This chapter describes and explains how the study has been planned and conducted. The research design and the methods used for the data collection and analyses are presented and motivated.

The research setting

For confidentiality reasons, the identity of the studied companies is not disclosed in this study, leaving them mentioned as Organization 1 and Organization 2 throughout the report. The studied organizations are operating in a competitive setting regarding their human capital. The organizations operate in a technologically advanced and innovative industry in which the human capital is a valuable and necessary asset in order to be in the front edge, delivering new, innovative products and services to their customers. The firms have a customer-supplier relationship but uses the same type of human capital where they both benefit from employing employees that left the other organization. By having an open policy regarding mobility between organizations within the region and industry, they might benefit from returning employees that now have obtained valuable knowledge they would not have if they did not engage in mobility.

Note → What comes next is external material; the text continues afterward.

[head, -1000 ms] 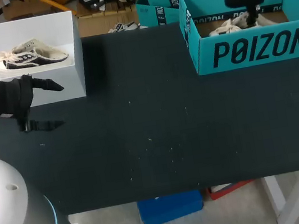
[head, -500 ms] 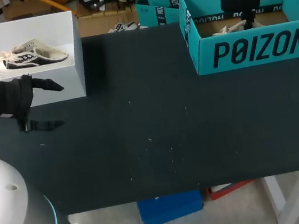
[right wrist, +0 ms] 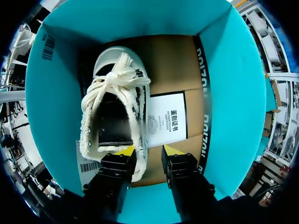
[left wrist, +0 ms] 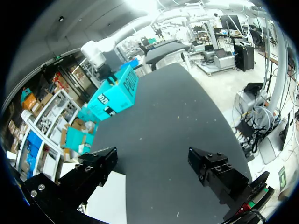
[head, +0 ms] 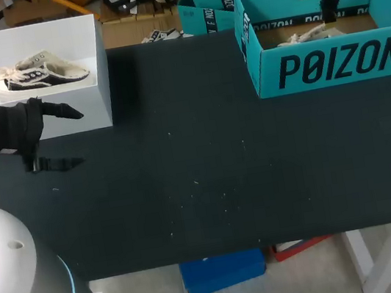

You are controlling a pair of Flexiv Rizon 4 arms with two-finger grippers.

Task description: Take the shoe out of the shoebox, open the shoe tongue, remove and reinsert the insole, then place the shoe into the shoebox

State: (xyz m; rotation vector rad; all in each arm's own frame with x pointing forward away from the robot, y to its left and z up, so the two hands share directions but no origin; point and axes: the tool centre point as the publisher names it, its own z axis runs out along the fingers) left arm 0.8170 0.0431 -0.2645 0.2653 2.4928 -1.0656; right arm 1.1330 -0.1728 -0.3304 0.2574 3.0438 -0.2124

The region (Blekinge county) in which they operate holds a few large actors competing for the same competence. The five most common occupations in the county includes service mechanics and carpenters for men, and assistant nurses and preschool teachers for women (SCB 2020a), indicating a limited access to technically skilled workers.

During this thesis work (January-June 2020), there is an international situation with the COVID-19 pandemic. This weakens the economy, leading to a large number of dismissals, bankruptcies and worries throughout the country and the world as the stock markets fell over 30 percent in February-March (SCB 2020c). Although the high-tech industry may not be the worst affected sector, it is suspected to make employees more risk averse and affect their intention to engage in mobility.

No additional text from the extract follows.